Fig. 1 (a and b) Classical methods for the direct conversion of aldehydes to esters and (c) the novel strategy disclosed in this manuscript, which is also amenable to the synthesis of thioesters and amides.

Recently, a plethora of methods for the efficient and effective conversion of aldehydes to acyl hydrazides have been reported.^15–26 Moreover, the overall transformation has been shown to proceed under a wide range of reaction conditions, in a variety of solvents and with the aldehyde being employed as the limiting reagent. More recently, Chudasama, Caddick and co-workers have shown the formed acyl hydrazides to undergo reaction with Grignard reagents for the efficient synthesis of ketones.^19,21 With the acyl donor ability of acyl hydrazides in mind, we were intrigued by the possibility of using acyl hydrazides for the synthesis of esters. Moreover, with the stability of acyl hydrazides being well documented, we envisioned from the outset that such a development could be adapted to the one-pot conversion of aldehydes to esters via an in situ prepared acyl hydrazide intermediate (Fig. 1c).

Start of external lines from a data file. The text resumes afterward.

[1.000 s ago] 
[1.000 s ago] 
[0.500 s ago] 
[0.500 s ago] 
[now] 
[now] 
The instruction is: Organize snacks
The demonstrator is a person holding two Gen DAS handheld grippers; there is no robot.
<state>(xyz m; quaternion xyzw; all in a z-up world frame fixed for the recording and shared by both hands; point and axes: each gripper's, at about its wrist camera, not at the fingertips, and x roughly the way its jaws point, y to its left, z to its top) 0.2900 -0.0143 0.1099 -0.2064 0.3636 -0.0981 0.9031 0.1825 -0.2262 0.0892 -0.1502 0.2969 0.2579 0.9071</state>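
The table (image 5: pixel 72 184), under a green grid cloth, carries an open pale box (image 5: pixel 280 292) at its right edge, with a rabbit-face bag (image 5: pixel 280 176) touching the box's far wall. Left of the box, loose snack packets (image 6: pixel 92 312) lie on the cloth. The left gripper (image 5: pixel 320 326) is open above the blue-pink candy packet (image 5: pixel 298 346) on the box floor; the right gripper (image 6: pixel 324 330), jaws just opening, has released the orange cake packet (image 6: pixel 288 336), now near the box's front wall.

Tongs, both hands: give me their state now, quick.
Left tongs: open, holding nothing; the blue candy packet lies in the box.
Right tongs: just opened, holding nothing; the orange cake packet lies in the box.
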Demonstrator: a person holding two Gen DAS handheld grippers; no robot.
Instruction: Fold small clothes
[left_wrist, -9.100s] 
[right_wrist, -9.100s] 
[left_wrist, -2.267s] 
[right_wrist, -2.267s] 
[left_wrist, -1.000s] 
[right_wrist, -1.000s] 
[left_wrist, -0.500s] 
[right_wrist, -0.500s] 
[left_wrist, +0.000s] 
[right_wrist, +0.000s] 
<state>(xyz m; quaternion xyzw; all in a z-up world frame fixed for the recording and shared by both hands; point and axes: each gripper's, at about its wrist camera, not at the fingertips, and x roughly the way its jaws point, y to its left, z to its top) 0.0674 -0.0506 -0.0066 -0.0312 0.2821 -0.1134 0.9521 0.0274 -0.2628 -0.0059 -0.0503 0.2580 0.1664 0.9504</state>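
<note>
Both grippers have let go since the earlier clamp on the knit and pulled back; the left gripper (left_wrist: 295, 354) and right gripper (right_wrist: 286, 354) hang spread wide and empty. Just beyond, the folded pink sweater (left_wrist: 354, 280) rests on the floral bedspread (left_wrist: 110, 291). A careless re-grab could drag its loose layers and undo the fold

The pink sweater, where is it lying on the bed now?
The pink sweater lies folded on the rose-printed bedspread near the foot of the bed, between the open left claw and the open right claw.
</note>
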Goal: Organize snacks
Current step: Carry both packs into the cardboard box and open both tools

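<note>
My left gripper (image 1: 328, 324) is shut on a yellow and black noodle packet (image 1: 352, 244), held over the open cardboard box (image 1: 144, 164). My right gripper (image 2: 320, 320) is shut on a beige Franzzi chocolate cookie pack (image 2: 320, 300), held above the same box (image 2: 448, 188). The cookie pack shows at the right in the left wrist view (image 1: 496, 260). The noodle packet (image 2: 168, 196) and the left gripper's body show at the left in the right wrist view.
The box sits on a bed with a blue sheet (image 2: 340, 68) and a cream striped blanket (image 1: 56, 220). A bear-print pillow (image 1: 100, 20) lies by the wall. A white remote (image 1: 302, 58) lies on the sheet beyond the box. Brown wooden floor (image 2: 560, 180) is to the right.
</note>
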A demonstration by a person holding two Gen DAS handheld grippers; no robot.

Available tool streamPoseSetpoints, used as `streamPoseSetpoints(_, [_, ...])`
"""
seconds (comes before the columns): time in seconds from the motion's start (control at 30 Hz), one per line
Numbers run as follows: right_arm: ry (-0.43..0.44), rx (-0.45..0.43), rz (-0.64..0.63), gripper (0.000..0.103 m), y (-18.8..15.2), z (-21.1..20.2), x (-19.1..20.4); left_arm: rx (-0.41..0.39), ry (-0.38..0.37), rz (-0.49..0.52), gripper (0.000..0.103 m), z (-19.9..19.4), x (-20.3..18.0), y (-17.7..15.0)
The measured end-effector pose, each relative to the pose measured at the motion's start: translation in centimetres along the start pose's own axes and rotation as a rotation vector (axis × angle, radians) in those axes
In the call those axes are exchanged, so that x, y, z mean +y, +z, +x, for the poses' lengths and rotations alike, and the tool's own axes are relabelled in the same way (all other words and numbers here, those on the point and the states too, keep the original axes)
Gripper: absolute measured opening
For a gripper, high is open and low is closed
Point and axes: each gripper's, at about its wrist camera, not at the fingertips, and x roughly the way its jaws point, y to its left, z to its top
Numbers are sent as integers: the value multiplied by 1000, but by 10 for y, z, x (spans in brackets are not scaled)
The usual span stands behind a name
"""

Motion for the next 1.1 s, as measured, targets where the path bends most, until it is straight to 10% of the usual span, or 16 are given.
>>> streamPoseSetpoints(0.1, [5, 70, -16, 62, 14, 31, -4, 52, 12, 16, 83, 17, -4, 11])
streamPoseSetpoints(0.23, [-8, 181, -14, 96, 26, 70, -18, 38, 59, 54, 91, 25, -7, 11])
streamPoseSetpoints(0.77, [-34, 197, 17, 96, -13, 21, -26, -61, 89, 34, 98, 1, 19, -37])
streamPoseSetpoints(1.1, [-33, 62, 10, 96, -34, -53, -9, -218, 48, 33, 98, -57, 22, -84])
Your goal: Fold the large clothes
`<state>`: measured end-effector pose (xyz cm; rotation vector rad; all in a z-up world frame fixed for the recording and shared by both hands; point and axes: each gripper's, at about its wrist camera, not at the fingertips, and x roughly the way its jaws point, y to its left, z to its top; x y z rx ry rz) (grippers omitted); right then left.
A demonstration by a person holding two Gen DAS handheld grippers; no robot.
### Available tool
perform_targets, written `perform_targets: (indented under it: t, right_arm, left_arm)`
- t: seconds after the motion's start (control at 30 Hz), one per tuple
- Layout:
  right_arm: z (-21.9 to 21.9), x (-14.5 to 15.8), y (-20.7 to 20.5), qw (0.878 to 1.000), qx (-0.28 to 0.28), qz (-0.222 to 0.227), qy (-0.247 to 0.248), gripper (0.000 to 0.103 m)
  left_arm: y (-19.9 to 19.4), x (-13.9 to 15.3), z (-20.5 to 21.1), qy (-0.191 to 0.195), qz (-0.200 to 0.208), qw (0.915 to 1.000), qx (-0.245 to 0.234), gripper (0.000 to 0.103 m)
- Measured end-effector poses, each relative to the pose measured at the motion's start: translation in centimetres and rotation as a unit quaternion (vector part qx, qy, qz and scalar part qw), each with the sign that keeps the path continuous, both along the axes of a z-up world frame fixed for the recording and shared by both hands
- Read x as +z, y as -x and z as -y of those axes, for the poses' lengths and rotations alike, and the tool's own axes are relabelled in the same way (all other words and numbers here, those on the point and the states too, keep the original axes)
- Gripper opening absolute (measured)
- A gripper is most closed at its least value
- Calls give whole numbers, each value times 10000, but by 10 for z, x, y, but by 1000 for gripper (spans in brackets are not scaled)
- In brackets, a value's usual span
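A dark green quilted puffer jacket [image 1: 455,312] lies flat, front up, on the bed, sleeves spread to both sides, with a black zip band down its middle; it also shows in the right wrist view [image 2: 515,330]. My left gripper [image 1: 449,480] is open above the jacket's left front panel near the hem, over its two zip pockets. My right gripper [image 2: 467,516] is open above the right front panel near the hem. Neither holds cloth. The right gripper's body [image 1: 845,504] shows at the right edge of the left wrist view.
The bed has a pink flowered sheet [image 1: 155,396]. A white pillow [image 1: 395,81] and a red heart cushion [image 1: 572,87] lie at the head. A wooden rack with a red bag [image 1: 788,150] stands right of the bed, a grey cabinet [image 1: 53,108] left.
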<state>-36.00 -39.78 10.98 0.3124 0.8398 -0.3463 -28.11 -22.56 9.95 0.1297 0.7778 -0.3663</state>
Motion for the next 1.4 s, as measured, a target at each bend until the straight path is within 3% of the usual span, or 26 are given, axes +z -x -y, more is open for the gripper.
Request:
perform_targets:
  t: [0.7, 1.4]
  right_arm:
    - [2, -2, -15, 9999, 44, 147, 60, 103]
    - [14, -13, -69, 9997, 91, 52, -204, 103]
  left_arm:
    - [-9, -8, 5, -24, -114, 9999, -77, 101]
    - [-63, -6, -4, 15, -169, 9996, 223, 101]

Our study began by optimising the reaction of acyl hydrazide 1a with n-butanol 2a (Table 1). Initially, the reaction was carried out under solvent-free conditions with 5 to 100 equivalents of alcohol and using caesium carbonate as base (Table 1, Entries 1–4). Complete conversion was observed when the reaction was carried out in a vast excess of alcohol (100 eq.). However, it was clear that the solvent-free conditions would not be amenable to the synthesis of esters in high yields without employing a significant alcohol loading. As such, a solvent screen was carried out using 5 equivalents of n-butanol 2a and caesium carbonate as base (Table 1, Entries 5–8). An excellent yield of ester 3aa was observed in DMF. Moreover, high yield was retained on reducing alcohol equivalence from 5 through to 1.1. However, reducing the equivalents of base or exchanging it for other common bases (e.g. NEt₃, DIPEA) reduced the yield dramatically, except for when potassium tert-butoxide was employed. The main side-products identified in the reaction protocol were hydrazide 4 and acid 5. Hydrazide 4 is likely to have formed via attack of the alcohol at the carbamate carbonyl, whereas acid 5 is presumably derived from hydrolysis of hydrazide 1a with residual water in the alcohol or solvent. We also highlight that the optimised conditions were not amenable to synthesis of esters when using aliphatic-based acyl hydrazides.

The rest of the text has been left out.